═════ Data extract
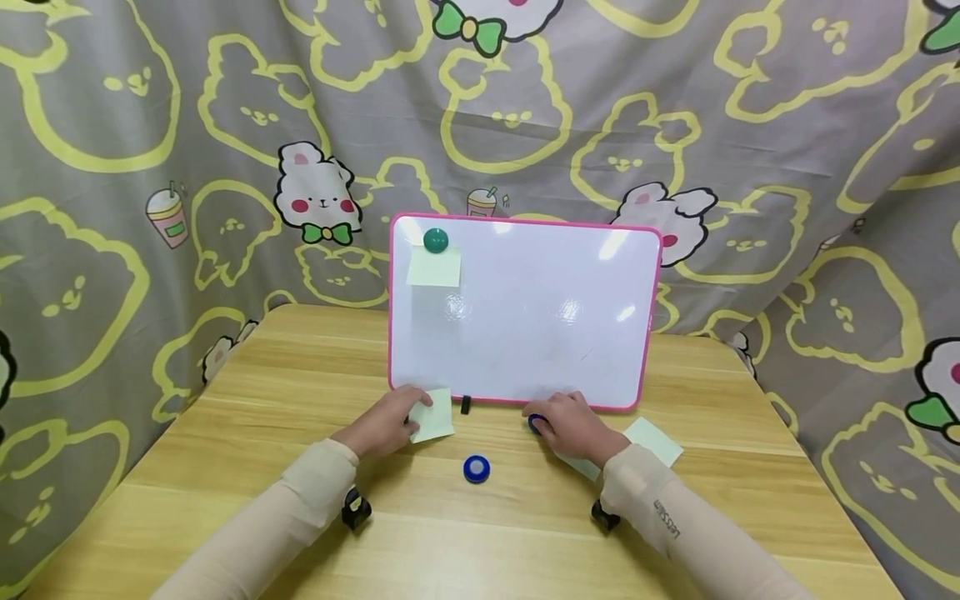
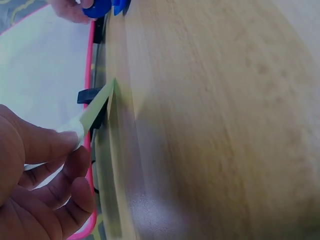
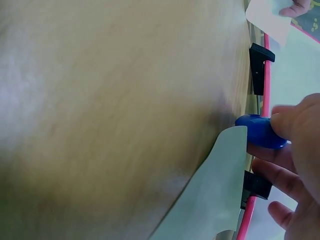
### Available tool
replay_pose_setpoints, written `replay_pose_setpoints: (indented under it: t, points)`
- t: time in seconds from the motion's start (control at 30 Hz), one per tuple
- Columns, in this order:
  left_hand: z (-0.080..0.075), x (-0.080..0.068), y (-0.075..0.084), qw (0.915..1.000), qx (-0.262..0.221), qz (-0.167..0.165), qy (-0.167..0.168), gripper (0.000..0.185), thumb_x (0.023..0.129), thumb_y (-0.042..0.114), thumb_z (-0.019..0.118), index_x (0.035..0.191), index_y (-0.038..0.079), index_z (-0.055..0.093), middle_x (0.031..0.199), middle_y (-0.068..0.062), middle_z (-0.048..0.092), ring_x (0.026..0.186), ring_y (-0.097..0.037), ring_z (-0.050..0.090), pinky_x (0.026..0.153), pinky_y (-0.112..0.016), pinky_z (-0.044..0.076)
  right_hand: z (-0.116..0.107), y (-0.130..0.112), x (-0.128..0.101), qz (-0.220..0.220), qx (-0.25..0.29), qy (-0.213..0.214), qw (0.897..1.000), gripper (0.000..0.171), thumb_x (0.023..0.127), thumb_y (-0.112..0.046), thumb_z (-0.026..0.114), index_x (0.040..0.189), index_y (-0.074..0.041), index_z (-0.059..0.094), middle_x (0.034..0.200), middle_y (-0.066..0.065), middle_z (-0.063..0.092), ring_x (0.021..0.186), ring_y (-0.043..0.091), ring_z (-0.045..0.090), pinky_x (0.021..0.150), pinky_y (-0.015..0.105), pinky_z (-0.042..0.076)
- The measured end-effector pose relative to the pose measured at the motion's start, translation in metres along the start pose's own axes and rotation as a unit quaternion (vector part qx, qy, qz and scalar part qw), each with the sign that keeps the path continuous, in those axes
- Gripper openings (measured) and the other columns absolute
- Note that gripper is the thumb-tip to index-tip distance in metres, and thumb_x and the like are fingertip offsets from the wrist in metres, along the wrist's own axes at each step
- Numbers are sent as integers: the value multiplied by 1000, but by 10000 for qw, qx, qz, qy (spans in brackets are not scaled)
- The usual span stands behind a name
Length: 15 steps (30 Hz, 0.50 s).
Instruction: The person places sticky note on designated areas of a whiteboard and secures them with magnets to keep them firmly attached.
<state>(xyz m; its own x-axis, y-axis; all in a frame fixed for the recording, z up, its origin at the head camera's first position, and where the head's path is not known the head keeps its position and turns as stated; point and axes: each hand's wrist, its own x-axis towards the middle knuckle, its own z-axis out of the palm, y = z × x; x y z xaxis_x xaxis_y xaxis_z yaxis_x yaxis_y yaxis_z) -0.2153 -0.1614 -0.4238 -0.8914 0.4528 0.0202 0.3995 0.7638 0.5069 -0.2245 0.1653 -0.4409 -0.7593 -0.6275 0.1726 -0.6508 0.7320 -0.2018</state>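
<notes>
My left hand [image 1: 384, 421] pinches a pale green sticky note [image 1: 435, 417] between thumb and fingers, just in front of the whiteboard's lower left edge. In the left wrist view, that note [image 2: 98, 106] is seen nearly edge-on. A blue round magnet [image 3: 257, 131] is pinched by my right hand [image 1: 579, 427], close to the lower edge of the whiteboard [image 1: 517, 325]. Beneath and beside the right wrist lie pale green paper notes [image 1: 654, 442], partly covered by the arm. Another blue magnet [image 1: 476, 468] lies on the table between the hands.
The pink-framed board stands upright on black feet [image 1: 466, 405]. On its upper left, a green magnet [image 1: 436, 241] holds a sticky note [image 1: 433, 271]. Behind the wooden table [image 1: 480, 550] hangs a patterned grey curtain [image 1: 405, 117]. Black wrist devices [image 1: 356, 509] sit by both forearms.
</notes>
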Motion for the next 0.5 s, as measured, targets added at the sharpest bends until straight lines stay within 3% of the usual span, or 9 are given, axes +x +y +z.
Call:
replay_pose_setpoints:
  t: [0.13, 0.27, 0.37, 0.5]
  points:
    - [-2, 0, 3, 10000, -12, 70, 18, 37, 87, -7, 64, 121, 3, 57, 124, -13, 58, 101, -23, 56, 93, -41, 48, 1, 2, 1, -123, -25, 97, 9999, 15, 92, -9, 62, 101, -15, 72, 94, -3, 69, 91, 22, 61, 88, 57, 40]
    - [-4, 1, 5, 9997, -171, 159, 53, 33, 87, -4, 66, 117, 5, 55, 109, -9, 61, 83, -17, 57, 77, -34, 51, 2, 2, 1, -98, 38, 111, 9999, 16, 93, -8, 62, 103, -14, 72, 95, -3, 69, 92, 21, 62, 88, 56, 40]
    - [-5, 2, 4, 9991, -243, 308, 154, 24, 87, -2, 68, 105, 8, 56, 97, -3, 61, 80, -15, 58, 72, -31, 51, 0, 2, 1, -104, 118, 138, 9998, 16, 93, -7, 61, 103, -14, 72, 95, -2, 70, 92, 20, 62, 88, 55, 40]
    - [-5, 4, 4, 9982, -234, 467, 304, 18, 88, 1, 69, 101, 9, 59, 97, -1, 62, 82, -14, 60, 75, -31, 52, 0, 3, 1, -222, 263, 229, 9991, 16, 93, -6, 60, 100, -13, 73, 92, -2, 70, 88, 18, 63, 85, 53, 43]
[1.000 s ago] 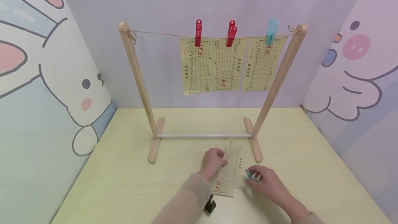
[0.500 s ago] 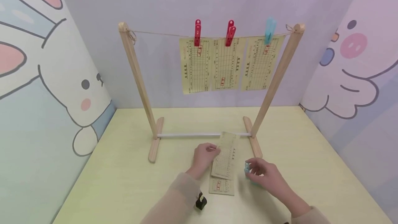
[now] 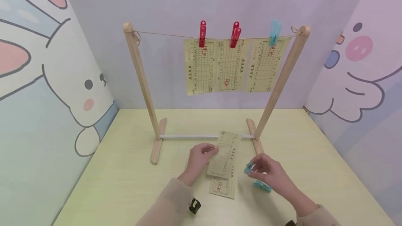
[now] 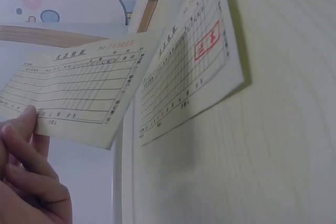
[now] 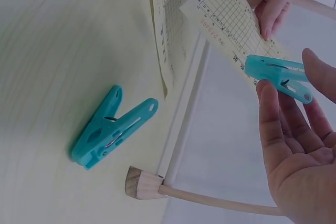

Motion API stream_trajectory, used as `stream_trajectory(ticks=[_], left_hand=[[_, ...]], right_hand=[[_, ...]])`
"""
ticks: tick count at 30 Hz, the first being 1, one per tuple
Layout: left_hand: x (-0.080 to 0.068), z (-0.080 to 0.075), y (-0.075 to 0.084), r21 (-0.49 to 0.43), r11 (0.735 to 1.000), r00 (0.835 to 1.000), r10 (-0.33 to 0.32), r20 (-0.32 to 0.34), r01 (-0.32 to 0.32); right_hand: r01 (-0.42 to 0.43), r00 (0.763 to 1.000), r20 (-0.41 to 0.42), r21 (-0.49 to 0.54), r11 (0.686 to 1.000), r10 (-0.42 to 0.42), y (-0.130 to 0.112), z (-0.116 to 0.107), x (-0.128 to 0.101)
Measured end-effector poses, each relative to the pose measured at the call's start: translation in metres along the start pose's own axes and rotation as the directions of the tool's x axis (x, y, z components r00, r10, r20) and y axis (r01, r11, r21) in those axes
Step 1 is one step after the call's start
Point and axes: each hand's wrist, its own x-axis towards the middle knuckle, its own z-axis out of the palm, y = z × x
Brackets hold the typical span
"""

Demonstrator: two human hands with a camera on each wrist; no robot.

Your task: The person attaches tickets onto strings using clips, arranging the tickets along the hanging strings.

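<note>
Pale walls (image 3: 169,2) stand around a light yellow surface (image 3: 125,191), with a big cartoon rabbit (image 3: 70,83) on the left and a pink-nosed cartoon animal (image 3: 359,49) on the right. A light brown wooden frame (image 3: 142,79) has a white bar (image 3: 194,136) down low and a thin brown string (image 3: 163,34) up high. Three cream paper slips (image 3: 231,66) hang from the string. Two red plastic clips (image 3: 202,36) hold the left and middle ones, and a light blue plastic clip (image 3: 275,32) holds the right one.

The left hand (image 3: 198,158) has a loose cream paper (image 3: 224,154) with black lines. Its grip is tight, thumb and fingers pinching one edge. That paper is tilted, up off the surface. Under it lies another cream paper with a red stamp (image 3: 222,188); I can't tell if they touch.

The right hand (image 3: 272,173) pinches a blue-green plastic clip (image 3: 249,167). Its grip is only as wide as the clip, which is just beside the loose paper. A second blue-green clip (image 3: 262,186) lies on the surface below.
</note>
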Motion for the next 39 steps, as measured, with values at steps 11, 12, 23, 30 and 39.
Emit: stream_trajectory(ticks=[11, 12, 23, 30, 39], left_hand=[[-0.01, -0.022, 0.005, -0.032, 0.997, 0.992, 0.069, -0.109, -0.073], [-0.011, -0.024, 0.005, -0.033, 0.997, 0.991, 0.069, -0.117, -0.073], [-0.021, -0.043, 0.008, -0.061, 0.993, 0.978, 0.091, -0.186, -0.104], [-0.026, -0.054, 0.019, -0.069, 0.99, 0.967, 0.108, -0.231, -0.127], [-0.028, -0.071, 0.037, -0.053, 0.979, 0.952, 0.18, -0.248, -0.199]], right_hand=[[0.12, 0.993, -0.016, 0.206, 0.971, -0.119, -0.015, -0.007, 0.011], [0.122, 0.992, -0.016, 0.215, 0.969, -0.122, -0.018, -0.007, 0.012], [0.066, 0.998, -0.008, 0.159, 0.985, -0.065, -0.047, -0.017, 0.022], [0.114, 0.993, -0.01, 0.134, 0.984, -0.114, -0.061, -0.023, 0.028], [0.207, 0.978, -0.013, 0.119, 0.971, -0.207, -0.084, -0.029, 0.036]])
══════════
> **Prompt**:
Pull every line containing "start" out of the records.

> **The answer**:
- t: time in seconds from the motion's start (control at 30 Hz), one per tuple
- The measured end-effector pose relative to the pose measured at the motion's start, translation in metres along the start pose's own axes and rotation as a unit quaternion (vector part qx, qy, qz and scalar part qw), each with the sign that keeps the path continuous, in those axes
Measured end-effector poses, each relative to the pose measured at the call's start: translation in metres along the start pose's own axes and rotation as the directions of the tool's x axis (x, y, z components r00, r10, r20) and y axis (r01, r11, r21) in those axes
Step 1 is one step after the call's start

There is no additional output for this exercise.